Looking for relevant DataCenter Whitepapers? Visit the SearchDataCenter.com Research Library.
chazzyd | May 17 2005 6:12PM GMT
Storage based. You don’t want to worry about identical servers, support, and all that.
When it comes to disaster recovery, the data is the key consideration.
chazzyd | May 17 2005 6:12PM GMT
Storage based. You don’t want to worry about identical servers, support, and all that.
When it comes to disaster recovery, the data is the key consideration.
epeterson | May 18 2005 12:02PM GMT
Storage based. It moves the replication function to a level that makes what’s going on at the host level independent of the requirement to move date from one place to another. If you ever add another host platform this method will work just as effectively. From a process prespective it solves a lot of problems.

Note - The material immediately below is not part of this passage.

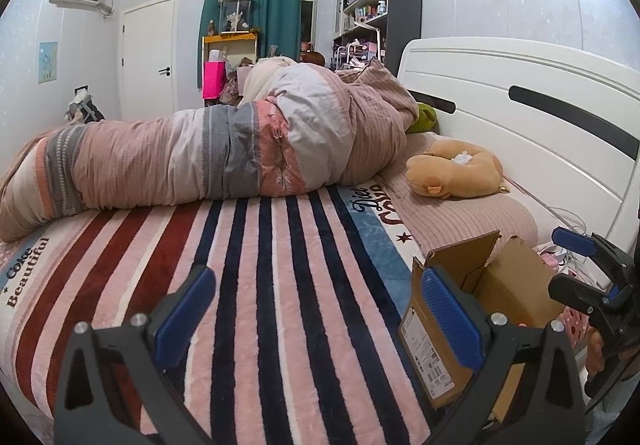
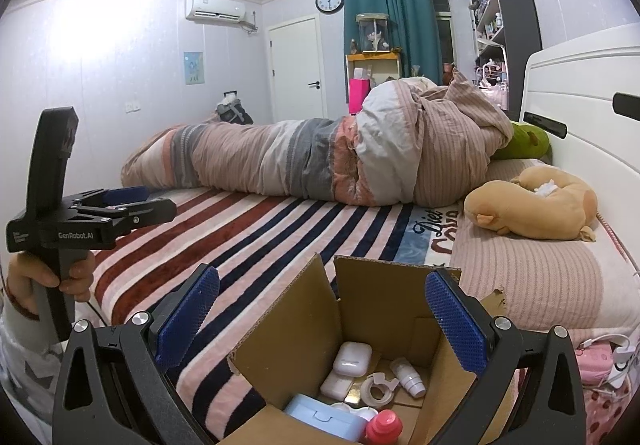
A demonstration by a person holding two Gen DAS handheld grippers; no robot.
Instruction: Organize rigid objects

The only issue is that all of the data you want to replicate must me on the storage system. With a host based solution that requirement does not exist.
The only replication method the our storage team supports is host based.
epeterson | May 18 2005 1:19PM GMT
I made a type on my earlier reply. The storage team only supports storage based replication.
odd1atRSA | May 18 2005 3:29PM GMT
Think outside of the boxes…. Think in terms of ease of service delivery in a DR situation. When the IT staff is stressed to the max, by having to recover from a disaster, simplicity is paramount. Could the existing cluster be turned into a campus cluster? Do you own all of the DR planning or just the implementation?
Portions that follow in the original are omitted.